*What to produce*
I need the lines below from the one with "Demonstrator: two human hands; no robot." down to the one with "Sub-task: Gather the" reproduced exactly, both ends included, and nothing else.

*The data*
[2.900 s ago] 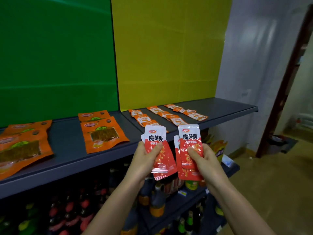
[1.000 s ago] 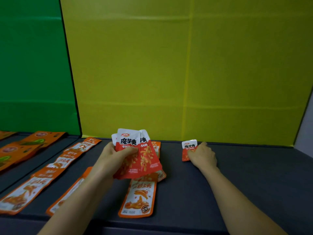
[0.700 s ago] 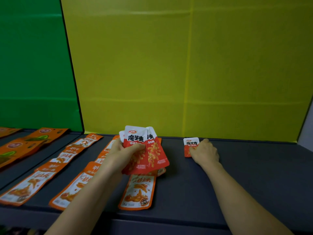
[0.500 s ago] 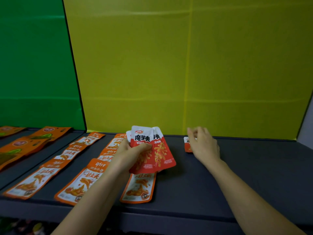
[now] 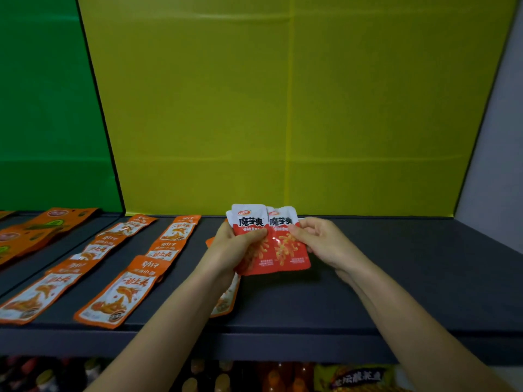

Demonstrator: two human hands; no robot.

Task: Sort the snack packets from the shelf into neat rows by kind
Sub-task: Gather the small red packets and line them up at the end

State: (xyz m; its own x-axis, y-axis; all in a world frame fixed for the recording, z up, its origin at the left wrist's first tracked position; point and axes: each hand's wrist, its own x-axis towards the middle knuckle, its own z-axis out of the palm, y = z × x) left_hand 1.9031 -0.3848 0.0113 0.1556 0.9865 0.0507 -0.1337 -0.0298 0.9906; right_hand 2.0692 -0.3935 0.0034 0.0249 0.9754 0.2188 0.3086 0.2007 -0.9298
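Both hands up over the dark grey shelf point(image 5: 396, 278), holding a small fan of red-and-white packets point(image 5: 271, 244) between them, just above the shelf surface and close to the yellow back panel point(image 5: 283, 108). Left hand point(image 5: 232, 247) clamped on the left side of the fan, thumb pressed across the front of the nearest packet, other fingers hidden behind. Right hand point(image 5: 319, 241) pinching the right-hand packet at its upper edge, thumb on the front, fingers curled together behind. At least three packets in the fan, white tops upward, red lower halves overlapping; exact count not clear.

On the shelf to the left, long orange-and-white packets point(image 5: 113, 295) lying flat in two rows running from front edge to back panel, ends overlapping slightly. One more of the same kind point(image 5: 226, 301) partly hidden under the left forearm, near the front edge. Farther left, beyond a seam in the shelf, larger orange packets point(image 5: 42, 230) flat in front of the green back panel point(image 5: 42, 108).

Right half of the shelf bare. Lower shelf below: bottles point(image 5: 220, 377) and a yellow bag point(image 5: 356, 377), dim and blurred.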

*Response box*
Demonstrator: two human hands; no robot.

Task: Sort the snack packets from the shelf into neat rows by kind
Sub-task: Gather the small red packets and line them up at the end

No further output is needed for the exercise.